## [The task]
Find the line with "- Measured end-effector" and the line with "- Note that" in the entries below; output exactly those two lines, every line between them, and no others.

## [Data]

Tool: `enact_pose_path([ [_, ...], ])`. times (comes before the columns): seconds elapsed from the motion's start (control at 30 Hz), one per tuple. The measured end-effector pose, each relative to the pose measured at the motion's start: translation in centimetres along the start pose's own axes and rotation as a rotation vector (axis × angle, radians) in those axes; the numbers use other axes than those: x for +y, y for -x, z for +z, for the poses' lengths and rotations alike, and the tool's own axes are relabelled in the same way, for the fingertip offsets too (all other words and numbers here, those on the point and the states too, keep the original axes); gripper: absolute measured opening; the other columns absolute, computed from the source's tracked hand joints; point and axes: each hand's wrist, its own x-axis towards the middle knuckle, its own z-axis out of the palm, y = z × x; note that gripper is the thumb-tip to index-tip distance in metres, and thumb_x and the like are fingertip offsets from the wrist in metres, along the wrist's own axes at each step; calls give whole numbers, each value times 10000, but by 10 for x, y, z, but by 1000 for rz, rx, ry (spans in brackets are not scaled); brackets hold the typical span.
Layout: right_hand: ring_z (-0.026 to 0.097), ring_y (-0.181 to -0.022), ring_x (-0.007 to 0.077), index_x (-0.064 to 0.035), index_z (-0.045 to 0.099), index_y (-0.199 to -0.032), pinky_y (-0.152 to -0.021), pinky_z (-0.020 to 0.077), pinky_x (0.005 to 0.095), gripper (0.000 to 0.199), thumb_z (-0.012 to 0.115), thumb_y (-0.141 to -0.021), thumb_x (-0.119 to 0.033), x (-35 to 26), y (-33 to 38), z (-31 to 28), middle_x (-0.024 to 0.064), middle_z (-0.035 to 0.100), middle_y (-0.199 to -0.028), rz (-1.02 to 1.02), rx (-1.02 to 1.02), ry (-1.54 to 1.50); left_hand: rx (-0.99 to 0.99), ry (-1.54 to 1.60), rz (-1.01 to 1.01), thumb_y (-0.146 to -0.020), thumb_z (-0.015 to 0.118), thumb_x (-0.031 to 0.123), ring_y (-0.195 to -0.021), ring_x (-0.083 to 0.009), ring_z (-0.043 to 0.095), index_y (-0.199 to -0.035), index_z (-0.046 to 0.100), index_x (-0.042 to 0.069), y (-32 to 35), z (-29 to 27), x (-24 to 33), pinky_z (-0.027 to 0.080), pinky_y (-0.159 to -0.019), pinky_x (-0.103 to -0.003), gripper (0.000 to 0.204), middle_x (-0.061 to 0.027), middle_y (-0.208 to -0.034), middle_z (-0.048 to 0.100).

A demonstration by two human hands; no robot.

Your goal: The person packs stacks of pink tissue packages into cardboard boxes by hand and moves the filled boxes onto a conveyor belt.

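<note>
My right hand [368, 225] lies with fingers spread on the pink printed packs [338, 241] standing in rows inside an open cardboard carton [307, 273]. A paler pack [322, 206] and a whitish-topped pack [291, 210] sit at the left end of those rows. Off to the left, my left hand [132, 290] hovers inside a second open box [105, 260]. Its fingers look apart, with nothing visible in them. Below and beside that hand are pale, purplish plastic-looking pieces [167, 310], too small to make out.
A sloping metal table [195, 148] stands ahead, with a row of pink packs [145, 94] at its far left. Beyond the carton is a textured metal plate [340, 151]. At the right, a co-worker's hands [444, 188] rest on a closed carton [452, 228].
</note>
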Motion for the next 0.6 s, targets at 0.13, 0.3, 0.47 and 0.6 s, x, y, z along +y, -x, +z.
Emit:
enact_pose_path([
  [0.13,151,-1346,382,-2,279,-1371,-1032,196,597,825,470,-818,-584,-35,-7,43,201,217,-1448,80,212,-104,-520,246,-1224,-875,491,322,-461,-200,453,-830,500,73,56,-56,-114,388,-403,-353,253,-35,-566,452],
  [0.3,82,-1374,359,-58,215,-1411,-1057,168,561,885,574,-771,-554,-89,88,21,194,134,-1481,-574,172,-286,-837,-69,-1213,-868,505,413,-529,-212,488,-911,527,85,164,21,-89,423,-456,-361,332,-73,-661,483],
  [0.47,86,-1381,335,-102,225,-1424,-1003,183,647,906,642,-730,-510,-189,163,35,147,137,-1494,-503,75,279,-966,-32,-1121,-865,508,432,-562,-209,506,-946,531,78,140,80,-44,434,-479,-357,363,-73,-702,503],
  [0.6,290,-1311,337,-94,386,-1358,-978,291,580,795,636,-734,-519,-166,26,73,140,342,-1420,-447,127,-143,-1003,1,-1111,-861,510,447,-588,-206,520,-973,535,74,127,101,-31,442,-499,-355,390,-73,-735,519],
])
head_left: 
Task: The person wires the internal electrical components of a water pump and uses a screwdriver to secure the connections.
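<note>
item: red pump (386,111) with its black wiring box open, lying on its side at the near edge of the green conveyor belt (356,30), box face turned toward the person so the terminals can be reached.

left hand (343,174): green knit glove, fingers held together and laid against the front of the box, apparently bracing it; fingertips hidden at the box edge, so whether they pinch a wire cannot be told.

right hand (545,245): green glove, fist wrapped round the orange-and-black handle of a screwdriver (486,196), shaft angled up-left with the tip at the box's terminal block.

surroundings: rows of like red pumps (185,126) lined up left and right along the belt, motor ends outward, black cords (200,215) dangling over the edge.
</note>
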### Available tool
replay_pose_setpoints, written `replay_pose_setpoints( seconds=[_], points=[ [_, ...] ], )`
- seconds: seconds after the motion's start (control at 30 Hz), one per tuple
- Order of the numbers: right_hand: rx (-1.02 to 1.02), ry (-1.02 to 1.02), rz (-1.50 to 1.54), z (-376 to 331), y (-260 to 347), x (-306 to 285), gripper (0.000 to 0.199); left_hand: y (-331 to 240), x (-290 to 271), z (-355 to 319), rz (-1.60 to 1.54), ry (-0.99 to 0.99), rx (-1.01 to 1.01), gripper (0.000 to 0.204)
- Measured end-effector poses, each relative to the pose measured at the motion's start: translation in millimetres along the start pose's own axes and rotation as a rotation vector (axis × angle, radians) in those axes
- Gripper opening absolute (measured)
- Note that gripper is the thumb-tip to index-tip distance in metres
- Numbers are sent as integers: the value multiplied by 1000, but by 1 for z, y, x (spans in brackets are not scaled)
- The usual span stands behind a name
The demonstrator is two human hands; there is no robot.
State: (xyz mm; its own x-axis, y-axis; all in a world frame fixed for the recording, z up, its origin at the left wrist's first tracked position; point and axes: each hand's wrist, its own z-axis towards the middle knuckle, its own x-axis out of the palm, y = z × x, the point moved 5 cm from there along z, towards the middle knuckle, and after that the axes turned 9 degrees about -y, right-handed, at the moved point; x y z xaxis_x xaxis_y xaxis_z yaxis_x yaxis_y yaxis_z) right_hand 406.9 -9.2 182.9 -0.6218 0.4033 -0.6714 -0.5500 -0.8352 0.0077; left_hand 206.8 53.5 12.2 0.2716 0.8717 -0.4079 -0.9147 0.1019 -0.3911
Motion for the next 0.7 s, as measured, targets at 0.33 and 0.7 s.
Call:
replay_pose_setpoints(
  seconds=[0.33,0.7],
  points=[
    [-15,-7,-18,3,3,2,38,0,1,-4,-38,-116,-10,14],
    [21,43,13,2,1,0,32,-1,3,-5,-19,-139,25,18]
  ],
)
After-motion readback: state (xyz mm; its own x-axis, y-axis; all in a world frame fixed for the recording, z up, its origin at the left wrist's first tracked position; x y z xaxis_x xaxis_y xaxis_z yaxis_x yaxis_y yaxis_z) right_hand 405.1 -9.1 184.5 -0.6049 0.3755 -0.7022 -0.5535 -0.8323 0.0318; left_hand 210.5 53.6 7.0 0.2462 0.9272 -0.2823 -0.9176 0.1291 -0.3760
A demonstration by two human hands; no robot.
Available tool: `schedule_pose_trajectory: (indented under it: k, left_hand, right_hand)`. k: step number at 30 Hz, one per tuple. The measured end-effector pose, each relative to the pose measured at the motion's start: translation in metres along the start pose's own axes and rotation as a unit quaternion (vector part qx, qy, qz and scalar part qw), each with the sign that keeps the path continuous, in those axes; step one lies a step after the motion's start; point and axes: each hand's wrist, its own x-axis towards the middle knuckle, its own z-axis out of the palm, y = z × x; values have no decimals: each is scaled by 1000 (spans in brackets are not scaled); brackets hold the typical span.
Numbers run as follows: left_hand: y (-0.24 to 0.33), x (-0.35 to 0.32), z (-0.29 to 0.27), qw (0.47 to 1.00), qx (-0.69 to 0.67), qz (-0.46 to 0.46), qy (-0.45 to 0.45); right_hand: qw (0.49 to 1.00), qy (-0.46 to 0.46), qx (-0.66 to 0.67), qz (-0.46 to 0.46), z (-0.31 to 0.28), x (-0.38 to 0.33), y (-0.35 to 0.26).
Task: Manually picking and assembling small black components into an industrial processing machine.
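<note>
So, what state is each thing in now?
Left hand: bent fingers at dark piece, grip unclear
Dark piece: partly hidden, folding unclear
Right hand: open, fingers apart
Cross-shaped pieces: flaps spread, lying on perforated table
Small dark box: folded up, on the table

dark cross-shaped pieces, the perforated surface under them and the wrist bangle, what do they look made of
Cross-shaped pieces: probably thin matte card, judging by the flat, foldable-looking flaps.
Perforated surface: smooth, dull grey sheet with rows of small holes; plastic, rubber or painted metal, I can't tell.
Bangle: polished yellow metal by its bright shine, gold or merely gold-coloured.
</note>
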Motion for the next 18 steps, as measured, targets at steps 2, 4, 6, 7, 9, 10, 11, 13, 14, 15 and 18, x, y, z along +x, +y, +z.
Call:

## [Reply to the task]
- Measured end-effector poses, each relative to the pose measured at the motion's start: translation in millimetres along the start pose's own axes and rotation as a rotation vector (axis × angle, radians) in those axes
- Gripper opening absolute (measured)
- Note that gripper is the thumb-tip to index-tip distance in metres

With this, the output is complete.